**About this exercise:** The response should consist of the listing, repeated word for word.

**The data:**
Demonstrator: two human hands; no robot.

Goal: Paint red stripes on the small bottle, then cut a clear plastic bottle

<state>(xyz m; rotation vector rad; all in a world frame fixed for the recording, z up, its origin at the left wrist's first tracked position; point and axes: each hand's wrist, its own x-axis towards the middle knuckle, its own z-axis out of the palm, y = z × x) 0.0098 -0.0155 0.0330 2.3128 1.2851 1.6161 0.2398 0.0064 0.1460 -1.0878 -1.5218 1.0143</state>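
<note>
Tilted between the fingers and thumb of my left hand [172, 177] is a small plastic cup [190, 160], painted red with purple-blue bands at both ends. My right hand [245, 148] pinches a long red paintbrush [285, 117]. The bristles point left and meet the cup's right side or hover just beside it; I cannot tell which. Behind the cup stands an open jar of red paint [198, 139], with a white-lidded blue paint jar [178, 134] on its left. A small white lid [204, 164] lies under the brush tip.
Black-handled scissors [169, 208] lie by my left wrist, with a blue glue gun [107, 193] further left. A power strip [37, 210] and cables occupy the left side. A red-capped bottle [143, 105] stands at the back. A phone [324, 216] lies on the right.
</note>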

**Solution:**
Demonstrator: two human hands; no robot.

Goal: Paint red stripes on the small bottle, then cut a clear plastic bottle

<state>(xyz m; rotation vector rad; all in a world frame fixed for the recording, z up, its origin at the left wrist's first tracked position; point and axes: each hand's wrist, its own x-axis towards the middle knuckle, its own z-axis out of the palm, y = z × x) 0.0098 -0.0155 0.0330 2.3128 1.2851 1.6161 0.2398 0.0064 0.1460 -1.0878 -1.5218 1.0143</state>
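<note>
Tilted between the fingers and thumb of my left hand [172, 177] is a small plastic cup [190, 160], painted red with purple-blue bands at both ends. My right hand [245, 148] pinches a long red paintbrush [285, 117]. The bristles point left and meet the cup's right side or hover just beside it; I cannot tell which. Behind the cup stands an open jar of red paint [198, 139], with a white-lidded blue paint jar [178, 134] on its left. A small white lid [204, 164] lies under the brush tip.
Black-handled scissors [169, 208] lie by my left wrist, with a blue glue gun [107, 193] further left. A power strip [37, 210] and cables occupy the left side. A red-capped bottle [143, 105] stands at the back. A phone [324, 216] lies on the right.
</note>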

Nothing more is required for this exercise.